**WHAT THE EXERCISE ASKS**
Retype the lines below exactly, but only those from the line that has "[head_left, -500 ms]" through the line that has "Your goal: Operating". Omit every picture.
━━━━━━━━━━━━━━━━
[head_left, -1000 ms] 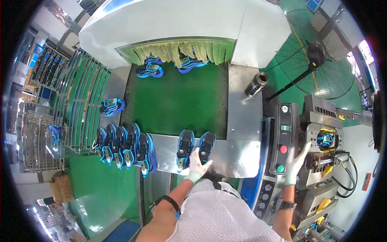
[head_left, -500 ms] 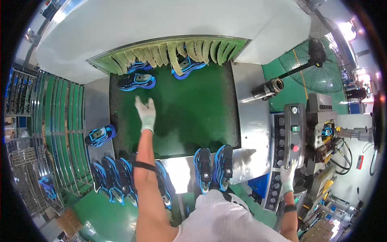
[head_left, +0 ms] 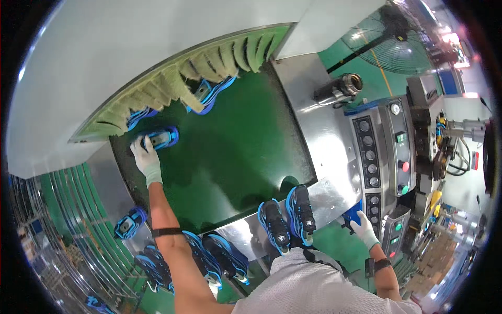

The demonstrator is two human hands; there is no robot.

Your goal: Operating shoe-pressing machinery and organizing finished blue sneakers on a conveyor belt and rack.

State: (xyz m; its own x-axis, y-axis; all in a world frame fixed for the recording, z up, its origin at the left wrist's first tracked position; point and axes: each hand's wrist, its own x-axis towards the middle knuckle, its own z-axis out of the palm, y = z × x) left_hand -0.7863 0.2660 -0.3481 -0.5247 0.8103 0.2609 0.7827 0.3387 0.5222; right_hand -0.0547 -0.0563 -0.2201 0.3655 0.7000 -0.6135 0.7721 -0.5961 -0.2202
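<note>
My left hand, in a white glove, reaches to the far left of the green conveyor belt. Its fingers close over one end of a black-and-blue sneaker lying on the belt. Beyond it, two more sneakers, among them a blue one, sit partly under the fabric strip curtain. My right hand, also gloved, hangs at the right below the control panel, fingers apart and nothing visible in it. A pair of sneakers stands on the metal ledge in front of me.
More sneakers line the near ledge at left, partly behind my left arm, and one rests on the left side plate. A dark flask lies on the right metal side. Control panels, a fan and metal racks flank the belt.
My left hand has moved left and forward onto the sneaker, which now lies turned. My right hand has come away from the control panel. The view has swung, tilting the belt.
</note>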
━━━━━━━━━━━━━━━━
**ANSWER TO THE EXERCISE**
[head_left, -500 ms] 
[head_left, +0 ms] 

The demonstrator is two human hands; there is no robot.

Your goal: Operating shoe-pressing machinery and organizing finished blue sneakers on a conveyor belt and rack.

Nothing more is needed to complete the output.